Instructions for the task: Return the complete listing without omission.
(Dataset excerpt)
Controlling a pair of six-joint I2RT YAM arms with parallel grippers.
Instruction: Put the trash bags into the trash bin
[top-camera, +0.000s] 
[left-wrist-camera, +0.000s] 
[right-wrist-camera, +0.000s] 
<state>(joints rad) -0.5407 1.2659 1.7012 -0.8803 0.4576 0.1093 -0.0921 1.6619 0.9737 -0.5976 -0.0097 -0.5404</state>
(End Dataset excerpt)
Task solution:
Controlling a pair of six-joint I2RT YAM arms with parallel grippers.
Instruction: Put the trash bags into the trash bin
[top-camera, +0.000s] 
[left-wrist-camera, +0.000s] 
[right-wrist-camera, +0.000s] 
<state>(joints rad) -0.5407 1.2659 1.7012 -0.8803 0.4576 0.1093 -0.0921 1.6619 0.9737 -0.5976 -0.0097 -0.5404</state>

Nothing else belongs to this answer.